Dettelbach emphasized the agency’s reliance on a process of sifting through a system of records.

“That means that we have to work within that system. That means that we have more people there pouring through records,” Dettelbach told “Face the Nation” host Margaret Brennan. “For what we call a normal trace, right now we’re running at about an eight-day lag.”

The ATF’s hands are tied by federal legislation which forbids the creation of a centralized database of gun ownership, compelling the agency to manually process millions of records each month, the director said. This limitation not only hampers the efficiency of tracing firearms used in crimes but also highlights the intensive nature of the investigative work required, according to CBS News. Dettelbach highlighted the extensive efforts involved in tracking down the original purchaser of a firearm. (RELATED: Federal Court Strikes Down Dem State Law That Hamstrung Young Gun Owners)

“The way it doesn’t happen is we punch in a person’s name, and up comes, ‘Oh, they own so many guns,'” Dettelbach said. “Congress has prohibited us from doing that.”

Dettelbach pointed out a unique constraint faced by the ATF as they need to disable search functions in their software to align with U.S. laws, which prohibits easy access to gun ownership data based on the names of individuals.

“We have to do an old-fashioned investigation, go to them, find out what they did with it, who they are,” Dettelbach said. “So this is an investigative intensive process that we work on with state and local law enforcement every day.”

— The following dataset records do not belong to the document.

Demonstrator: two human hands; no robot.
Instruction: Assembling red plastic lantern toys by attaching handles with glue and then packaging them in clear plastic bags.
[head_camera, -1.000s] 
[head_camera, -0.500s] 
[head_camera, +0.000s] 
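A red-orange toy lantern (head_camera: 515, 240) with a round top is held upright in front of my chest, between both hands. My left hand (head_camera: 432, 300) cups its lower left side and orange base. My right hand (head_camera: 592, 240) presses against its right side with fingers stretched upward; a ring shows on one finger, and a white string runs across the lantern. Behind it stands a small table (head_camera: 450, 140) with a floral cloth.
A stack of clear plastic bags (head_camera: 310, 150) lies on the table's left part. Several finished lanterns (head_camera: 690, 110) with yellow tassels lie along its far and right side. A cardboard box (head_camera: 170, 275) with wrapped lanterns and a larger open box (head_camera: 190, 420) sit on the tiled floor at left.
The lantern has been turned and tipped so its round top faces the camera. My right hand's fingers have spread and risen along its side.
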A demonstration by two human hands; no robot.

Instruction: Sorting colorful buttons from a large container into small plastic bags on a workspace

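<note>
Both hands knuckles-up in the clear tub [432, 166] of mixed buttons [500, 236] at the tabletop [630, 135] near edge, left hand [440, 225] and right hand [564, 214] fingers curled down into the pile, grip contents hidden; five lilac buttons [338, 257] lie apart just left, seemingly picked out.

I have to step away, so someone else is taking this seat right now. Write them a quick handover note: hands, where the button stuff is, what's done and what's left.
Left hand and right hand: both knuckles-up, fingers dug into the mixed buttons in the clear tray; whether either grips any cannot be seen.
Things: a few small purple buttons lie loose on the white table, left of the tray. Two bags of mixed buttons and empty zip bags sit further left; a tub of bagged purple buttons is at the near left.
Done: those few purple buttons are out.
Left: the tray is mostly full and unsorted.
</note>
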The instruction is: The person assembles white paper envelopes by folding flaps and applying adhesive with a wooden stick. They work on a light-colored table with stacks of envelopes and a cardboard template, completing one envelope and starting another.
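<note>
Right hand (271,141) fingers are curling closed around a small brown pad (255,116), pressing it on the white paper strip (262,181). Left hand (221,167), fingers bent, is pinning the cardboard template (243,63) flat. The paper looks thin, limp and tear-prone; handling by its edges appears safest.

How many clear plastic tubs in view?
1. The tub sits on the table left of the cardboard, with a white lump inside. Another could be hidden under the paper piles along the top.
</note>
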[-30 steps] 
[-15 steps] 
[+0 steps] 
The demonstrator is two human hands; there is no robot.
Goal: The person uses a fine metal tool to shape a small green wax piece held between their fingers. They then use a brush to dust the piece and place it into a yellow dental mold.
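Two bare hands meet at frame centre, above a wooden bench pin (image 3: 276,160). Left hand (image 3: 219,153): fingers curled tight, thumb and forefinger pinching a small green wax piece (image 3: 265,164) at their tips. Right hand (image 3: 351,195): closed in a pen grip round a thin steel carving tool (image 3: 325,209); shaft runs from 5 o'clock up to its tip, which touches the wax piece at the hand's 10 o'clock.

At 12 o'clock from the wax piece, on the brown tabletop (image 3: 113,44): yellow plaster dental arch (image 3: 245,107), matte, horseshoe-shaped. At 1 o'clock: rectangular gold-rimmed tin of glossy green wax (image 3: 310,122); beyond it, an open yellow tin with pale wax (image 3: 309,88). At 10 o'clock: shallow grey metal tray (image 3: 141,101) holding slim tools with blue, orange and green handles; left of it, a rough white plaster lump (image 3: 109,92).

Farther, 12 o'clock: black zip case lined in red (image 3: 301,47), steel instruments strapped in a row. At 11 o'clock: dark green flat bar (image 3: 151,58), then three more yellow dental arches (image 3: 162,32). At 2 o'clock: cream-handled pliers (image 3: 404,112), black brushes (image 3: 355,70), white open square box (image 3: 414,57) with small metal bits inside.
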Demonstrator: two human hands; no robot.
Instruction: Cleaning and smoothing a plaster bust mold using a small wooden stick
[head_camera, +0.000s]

Despite these hurdles, the ATF, as the sole federal agency dedicated to combating violent crime, plays a crucial role in the national effort to investigate and address those issues. With a team of just 5,000, however, Dettelbach argued the agency is significantly under-resourced given the scale of its mission.

In 2023, the ATF completed 645,000 gun traces, according to CBS News.

House Republicans previously proposed to abolish or cut funding for the ATF over concerns the Second Amendment rights of Americans were being curtailed by the agency through its regulations, according to the Hill.